How much more change can banks’ creaking infrastructures endure?

Facing a volatile economic and geopolitical outlook, competition from new entrants and the never-ending slew of new regulations, it’s hardly news that many organisations’ infrastructures are being pushed to the brink. Regulatory deadlines are aggressive and non-compliance is not an option, so inevitably vast human and financial resource is thrown – by hook or by crook – at getting the job done. Thus endless ‘temporary’ fixes and workarounds are layered over antiquated architectures – with the very best of intentions to sort out a cleaner, more efficient solution ex-post. Sadly, these strategic solutions are typically de-prioritised, as hot on the heels of the initial requirement comes the next major regulation, rapidly consuming all available resource.

The inevitable consequence is not pretty: ever more system proliferation, spiralling complexity, mushrooming maintenance – as well as significant operational risks of keeping the ugly beast alive and running.

Beyond the specific reports, there is also an increasingly assertive and probing regulatory presence, with supervisors not just checking compliance with the requirements but making judgements about the spirit as well as the letter of the law. We now expect ‘mystery shopping’ phone calls: ”Tell me your global exposure to Greece…” or more subjectively “How are your exposures to the London property market impacted by problems in Greece?” Navigating the anatomy to answer these granular enquiries requires PhD-level dissection skills. Data will need to be aggregated from black-box legacy systems, spreadsheets, and other disparate sources – each using different data definitions, formats and structures – i.e. slow, laborious and expensive.

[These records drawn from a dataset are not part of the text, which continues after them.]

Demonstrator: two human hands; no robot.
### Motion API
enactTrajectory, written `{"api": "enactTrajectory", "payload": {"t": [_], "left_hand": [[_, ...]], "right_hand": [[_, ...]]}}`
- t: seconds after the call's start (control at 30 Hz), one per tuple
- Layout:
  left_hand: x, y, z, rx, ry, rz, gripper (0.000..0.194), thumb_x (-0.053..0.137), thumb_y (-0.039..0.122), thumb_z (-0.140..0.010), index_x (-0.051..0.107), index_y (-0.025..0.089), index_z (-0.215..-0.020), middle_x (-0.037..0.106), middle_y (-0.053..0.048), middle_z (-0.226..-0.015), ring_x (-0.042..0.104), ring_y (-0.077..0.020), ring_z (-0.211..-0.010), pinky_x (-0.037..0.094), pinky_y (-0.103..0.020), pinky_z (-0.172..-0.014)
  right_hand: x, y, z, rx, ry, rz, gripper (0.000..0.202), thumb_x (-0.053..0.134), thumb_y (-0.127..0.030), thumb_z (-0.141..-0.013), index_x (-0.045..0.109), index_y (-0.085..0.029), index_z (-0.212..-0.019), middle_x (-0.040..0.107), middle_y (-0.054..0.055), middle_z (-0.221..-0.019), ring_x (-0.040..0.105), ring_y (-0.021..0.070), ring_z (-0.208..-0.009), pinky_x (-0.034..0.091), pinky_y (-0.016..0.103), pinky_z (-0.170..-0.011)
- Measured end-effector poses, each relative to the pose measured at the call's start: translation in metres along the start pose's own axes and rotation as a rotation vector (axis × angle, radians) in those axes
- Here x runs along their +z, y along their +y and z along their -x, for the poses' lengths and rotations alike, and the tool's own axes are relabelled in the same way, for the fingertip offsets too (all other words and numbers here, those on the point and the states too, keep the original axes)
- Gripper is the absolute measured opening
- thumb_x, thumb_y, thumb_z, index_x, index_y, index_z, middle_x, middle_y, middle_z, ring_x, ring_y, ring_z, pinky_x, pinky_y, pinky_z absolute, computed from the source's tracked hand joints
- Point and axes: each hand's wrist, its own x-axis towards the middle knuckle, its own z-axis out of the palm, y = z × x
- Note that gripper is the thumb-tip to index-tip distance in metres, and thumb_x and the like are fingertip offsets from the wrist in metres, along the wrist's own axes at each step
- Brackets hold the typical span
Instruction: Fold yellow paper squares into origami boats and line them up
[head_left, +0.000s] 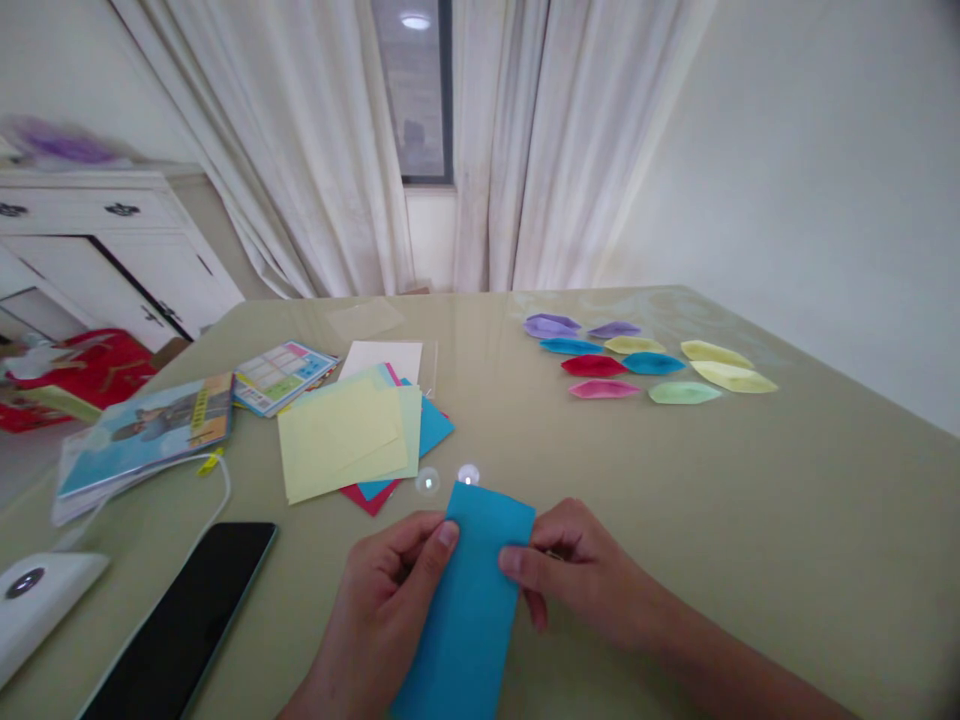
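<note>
A long blue paper strip (472, 610) is held up over the near middle of the table, its top end pointing away from me. My left hand (394, 590) pinches its left edge near the top, thumb on the front face. On the right edge, my right hand (574, 570) grips the same strip between thumb and fingers. Beyond my left hand lies a loose stack of coloured paper sheets (341, 435), pale yellow on top, with green, blue and red ones showing beneath. Several folded paper boats (651, 363) in purple, blue, red, pink, yellow and green rest at the back right.
A black phone (187, 620) with a white cable (225, 480) lies at the near left, beside a white device (49, 600). Books (150, 430) and a printed booklet (283, 375) sit farther back. The table (787, 500) ends near a wall on the right.
</note>
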Motion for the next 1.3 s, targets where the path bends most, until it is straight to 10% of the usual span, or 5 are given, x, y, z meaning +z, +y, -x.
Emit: {"api": "enactTrajectory", "payload": {"t": [0.17, 0.47, 0.7, 0.97, 1.3], "left_hand": [[-0.002, 0.008, -0.004, -0.024, -0.045, -0.043, 0.056, 0.066, 0.071, -0.090, 0.076, 0.016, -0.085, 0.058, 0.000, -0.067, 0.046, -0.0127, -0.059, 0.038, -0.021, -0.051], [-0.003, 0.005, -0.010, -0.017, -0.077, -0.045, 0.054, 0.066, 0.069, -0.091, 0.073, 0.017, -0.079, 0.048, 0.003, -0.063, 0.037, -0.0108, -0.057, 0.031, -0.021, -0.050], [-0.001, -0.001, -0.018, -0.033, -0.172, 0.050, 0.044, 0.074, 0.058, -0.090, 0.074, 0.019, -0.112, 0.075, -0.005, -0.094, 0.068, -0.0208, -0.083, 0.054, -0.028, -0.071], [-0.016, -0.011, -0.024, 0.184, 0.022, -0.401, 0.028, 0.069, 0.046, -0.096, 0.069, 0.026, -0.115, 0.079, -0.002, -0.090, 0.074, -0.0237, -0.081, 0.054, -0.029, -0.066], [-0.019, -0.023, -0.022, 0.844, 0.109, -0.836, 0.027, 0.049, 0.006, -0.102, 0.068, 0.025, -0.101, 0.059, -0.009, -0.155, 0.053, -0.0258, -0.145, 0.045, -0.045, -0.116]], "right_hand": [[-0.001, 0.005, -0.003, -0.041, 0.118, -0.058, 0.072, 0.040, -0.062, -0.110, 0.066, -0.016, -0.061, 0.056, 0.000, -0.056, 0.043, 0.0121, -0.055, 0.033, 0.027, -0.057], [-0.013, -0.005, -0.008, -0.137, 0.271, 0.053, 0.053, 0.056, -0.056, -0.104, 0.069, -0.017, -0.071, 0.062, 0.001, -0.067, 0.054, 0.0148, -0.065, 0.040, 0.027, -0.064], [-0.019, 0.005, -0.020, -0.103, 0.430, -0.012, 0.044, 0.075, -0.057, -0.092, 0.070, -0.016, -0.076, 0.058, -0.001, -0.067, 0.049, 0.0134, -0.063, 0.038, 0.026, -0.058], [-0.033, 0.004, -0.021, -0.221, 0.538, 0.031, 0.041, 0.059, -0.056, -0.105, 0.077, -0.020, -0.102, 0.070, 0.004, -0.087, 0.058, 0.0168, -0.074, 0.045, 0.027, -0.065], [-0.048, -0.002, -0.014, -0.318, 0.384, 0.398, 0.040, 0.051, -0.048, -0.111, 0.081, -0.022, -0.104, 0.073, 0.010, -0.113, 0.066, 0.0262, -0.109, 0.050, 0.041, -0.100]]}}
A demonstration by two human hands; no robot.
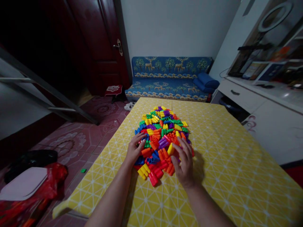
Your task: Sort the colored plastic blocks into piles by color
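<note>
A heap of small plastic building blocks [163,132] in red, orange, yellow, green, blue and purple lies on a table covered with a yellow patterned cloth [227,151]. My left hand [134,149] rests on the heap's near left side, fingers spread over blue and red pieces. On the near right side, my right hand [184,162] lies with its fingers apart, touching a yellow block and orange ones. Neither hand visibly grips a piece.
A blue sofa [170,78] stands against the far wall. White cabinet with drawer [260,107] runs along the right. A dark red door [106,47] is at the back left. On the tiled floor at left lie a red bag [44,186] and a stray green block [83,170].
</note>
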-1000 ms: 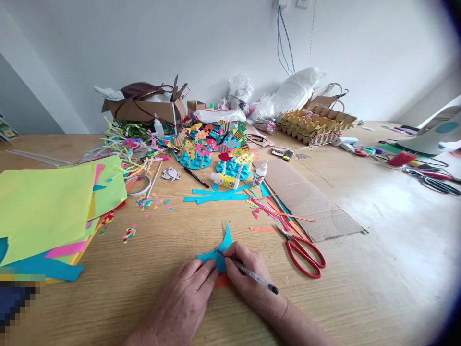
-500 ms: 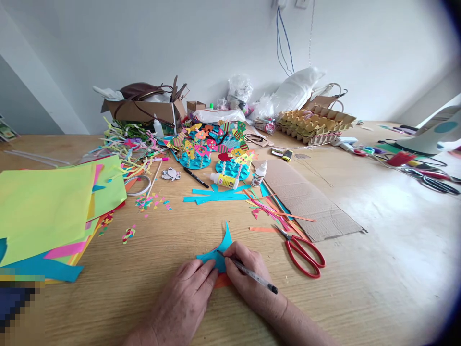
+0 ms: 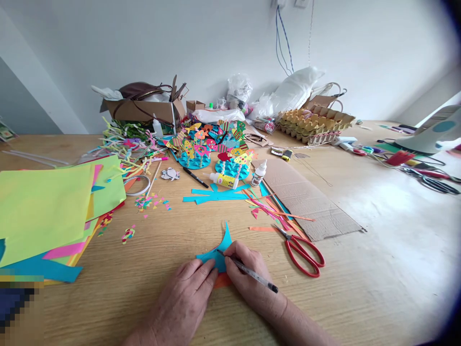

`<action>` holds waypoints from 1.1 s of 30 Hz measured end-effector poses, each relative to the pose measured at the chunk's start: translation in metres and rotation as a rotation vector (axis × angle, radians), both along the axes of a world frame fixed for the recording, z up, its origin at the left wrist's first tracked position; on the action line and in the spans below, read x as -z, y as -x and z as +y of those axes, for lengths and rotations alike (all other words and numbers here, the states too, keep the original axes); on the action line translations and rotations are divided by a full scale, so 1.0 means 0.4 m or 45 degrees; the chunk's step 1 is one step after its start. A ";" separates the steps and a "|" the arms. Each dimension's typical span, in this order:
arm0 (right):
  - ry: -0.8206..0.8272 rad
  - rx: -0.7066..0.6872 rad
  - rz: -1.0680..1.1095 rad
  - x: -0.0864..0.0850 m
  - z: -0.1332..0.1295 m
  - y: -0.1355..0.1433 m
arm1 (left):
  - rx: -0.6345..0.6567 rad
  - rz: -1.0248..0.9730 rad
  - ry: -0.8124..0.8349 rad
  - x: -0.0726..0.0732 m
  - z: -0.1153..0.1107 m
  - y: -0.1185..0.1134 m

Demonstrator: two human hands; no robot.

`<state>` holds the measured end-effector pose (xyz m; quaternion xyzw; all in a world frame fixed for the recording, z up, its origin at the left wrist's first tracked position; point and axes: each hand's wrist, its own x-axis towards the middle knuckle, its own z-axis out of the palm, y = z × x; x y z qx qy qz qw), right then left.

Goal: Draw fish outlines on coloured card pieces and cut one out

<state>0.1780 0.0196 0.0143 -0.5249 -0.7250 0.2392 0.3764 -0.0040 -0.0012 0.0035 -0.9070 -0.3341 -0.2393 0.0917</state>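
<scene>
1. Head view, the hands: the right hand (image 3: 248, 275) grips a pen (image 3: 258, 278), its tip at the blue paper piece (image 3: 224, 245). The left hand (image 3: 187, 294) lies spread, palm down, fingertips pressing the same piece.
2. Head view, the work: the blue paper piece rests on the desk (image 3: 118, 307) between and just beyond the hands — one pointed end facing away from the person — with orange paper (image 3: 222, 280) showing below it.
3. Head view, around them: red-handled scissors (image 3: 306, 257) lie right of the right hand, near a cardboard sheet (image 3: 306, 202); coloured sheets (image 3: 43, 211) are stacked at far left.
</scene>
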 end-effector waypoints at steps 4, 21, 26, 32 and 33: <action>0.002 0.000 -0.017 0.002 -0.001 0.000 | -0.007 -0.004 0.001 -0.002 -0.001 -0.002; -0.051 -0.004 0.008 -0.003 -0.002 -0.001 | 0.017 0.020 0.016 0.002 0.002 0.004; -0.042 -0.004 0.020 -0.006 -0.002 0.000 | 0.003 0.029 0.010 0.003 0.000 0.002; -0.037 0.008 -0.015 0.002 0.000 -0.002 | -0.016 0.020 0.007 -0.002 0.000 -0.005; -0.033 0.009 -0.020 0.002 0.001 -0.002 | -0.014 0.028 0.013 -0.002 0.000 -0.004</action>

Beneath this somewhat grim picture, there are glimmers of change on the horizon. A recent Morgan Stanley/Oliver Wyman blue paper “The World Turned Upside Down” predicts that in the coming years wholesale banks are likely to enjoy a ‘tempering of regulation and rising rates’, leading to ‘increasing capacity and revenue’. This will enable a new focus on improving operating models and allow banks to unlock major savings via the adoption of new technology. Indeed, the paper predicts that banks could release 12-15% of their cost base within 5 years simply by harnessing currently available technology. If we extrapolate and add in rapidly emerging technologies – which within those same 5 years will be capable of dramatically more than they are today (I’m thinking scalable ‘big data’, AI and the like) – it’s not a big stretch to predict that the scale of potential savings will be transformational.

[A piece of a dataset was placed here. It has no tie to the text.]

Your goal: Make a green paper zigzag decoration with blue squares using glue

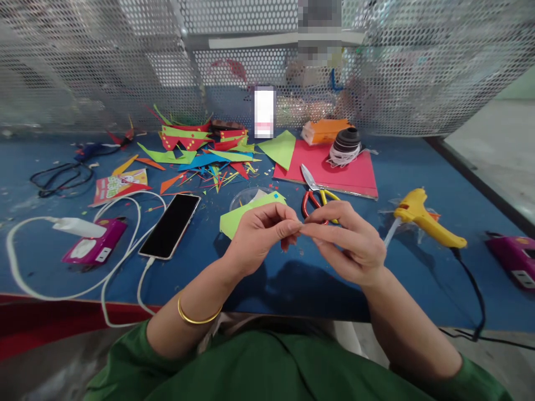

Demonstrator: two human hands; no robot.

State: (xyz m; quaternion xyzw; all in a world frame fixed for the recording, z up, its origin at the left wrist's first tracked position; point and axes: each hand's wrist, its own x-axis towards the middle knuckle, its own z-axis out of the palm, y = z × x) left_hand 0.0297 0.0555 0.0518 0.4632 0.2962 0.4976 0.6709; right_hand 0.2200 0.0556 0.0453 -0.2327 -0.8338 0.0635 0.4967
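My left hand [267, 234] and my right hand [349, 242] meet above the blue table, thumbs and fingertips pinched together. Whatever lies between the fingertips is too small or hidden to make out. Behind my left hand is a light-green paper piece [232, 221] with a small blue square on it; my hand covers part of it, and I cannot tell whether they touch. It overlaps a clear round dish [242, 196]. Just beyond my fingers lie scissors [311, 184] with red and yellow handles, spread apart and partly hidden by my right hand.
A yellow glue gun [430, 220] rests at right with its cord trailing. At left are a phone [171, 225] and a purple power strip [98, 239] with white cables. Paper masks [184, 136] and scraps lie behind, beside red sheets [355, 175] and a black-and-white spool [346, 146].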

Meanwhile, the talk at every reg-related industry event is of standardisation and simplification…If only all these global regulators could talk to each other and agree on one standard data model we could use for everything? – Wouldn’t that make our lives dramatically simpler?

Well yes….to a point.

I’m a huge fan of standardisation. There are vast numbers of counterparties and securities out there for which this should be pretty straightforward. Currently, unbelievable amounts of non value-adding effort is expended in banks across the globe in pursuit of a single, common view of a client. There are some great initiatives out there striving to tackle this problem. A big hats off goes to Francis Gross of the European Central Bank for pushing through the significant bureaucratic and political hurdles to get the global LEI framework off the ground to transform the world of reference data. And there are many other notable initiatives out there such as FIBO, ISDA, FpML, FIX…

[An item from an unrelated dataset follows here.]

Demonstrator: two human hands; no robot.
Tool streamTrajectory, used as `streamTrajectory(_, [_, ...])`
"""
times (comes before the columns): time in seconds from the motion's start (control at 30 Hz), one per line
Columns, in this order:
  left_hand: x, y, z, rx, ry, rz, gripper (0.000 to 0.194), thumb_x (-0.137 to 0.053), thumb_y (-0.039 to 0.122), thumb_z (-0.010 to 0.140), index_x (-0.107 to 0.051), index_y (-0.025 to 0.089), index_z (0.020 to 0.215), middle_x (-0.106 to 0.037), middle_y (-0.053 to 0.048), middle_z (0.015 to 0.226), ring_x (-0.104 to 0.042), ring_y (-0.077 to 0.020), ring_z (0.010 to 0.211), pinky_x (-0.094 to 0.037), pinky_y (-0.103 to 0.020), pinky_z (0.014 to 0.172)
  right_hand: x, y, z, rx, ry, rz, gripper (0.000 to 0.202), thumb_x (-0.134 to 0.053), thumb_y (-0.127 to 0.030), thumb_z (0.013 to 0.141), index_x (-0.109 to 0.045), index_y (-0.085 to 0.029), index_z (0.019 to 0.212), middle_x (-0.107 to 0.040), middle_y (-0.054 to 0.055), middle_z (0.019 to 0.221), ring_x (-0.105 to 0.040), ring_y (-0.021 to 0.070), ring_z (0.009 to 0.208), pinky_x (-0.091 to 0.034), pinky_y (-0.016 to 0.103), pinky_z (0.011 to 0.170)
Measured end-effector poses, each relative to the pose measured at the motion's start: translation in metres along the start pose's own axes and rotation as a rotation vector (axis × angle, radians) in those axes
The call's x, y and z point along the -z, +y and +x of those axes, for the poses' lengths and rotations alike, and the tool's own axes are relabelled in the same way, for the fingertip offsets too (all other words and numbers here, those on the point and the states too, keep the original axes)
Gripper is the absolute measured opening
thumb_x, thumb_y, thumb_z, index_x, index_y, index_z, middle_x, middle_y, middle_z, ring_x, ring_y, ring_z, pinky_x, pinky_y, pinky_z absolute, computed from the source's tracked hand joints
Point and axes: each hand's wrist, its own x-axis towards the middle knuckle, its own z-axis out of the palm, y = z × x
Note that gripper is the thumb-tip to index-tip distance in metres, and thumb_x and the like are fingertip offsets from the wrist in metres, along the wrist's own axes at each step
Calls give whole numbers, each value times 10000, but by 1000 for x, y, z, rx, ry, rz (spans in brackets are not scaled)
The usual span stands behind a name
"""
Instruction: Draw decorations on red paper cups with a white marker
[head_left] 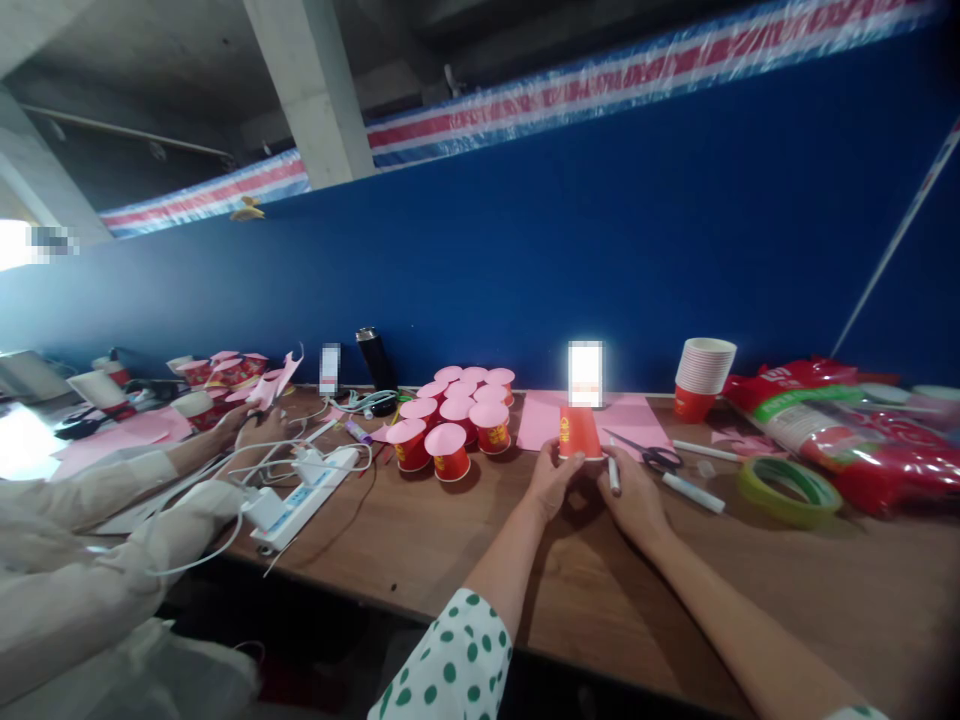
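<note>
A red paper cup (580,432) with gold print is upside down just above the table, rim downward. My left hand (553,482) is closed on its left side, the thumb at the rim. My right hand (632,498) grips a slim white pen-like stick (614,475) near the cup's right edge; whether its fingertips touch the cup I cannot tell. Behind the cup lies a pink paper sheet (538,418). Dark-handled scissors (660,457) rest on its right corner. To the left stand several red cups topped with pink paper discs (447,440).
A stack of paper cups (703,380), a yellow-green tape roll (789,492), a white stick (694,493) and a red plastic bag (825,430) occupy the right. A lit phone (585,374) stands behind. Leftward lie a power strip (307,498) with cables and a co-worker's hands (259,430) cutting pink paper.
</note>
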Motion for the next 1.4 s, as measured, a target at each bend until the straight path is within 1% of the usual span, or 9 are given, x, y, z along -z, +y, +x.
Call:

But just how far can standardisation solve the complexity conundrum?

Let’s consider the major data vendors. For a large amount of the more straightforward data, you would imagine they might all agree. Sadly this is not always the case. Dig beneath the surface and you will discover subtle differences in definitions, semantics, update policies and more. Indeed, the challenge reaches beyond the actual data into language and meaning. I’m sure I can’t be the only one who has often tripped up during the first few weeks within a new institution, because of slight (but critical) differences in the interpretation of common terms.

As we take a step towards the more esoteric, the differences become even more apparent. Each part of a bank will prefer different sources, depending on what they perceive as advantageous – which will be determined by the line of business, history/convention, the data model within their existing IT systems etc. For complex structured products, getting to a common view may be trickier still: should a composite transaction be split into its component parts – or represented as a single transaction?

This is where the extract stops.